Required work — Could you retype the whole listing, word for word?

Available data —
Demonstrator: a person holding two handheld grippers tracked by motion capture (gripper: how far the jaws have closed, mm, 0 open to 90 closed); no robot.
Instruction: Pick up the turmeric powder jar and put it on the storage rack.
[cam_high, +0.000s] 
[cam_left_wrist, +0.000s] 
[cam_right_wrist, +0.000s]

Output of the exercise —
Demonstrator: a person holding two handheld grippers tracked by motion capture (gripper: how far the jaws have closed, mm, 0 open to 90 closed); no robot.
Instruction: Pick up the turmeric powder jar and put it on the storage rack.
[cam_high, +0.000s] 
[cam_left_wrist, +0.000s] 
[cam_right_wrist, +0.000s]

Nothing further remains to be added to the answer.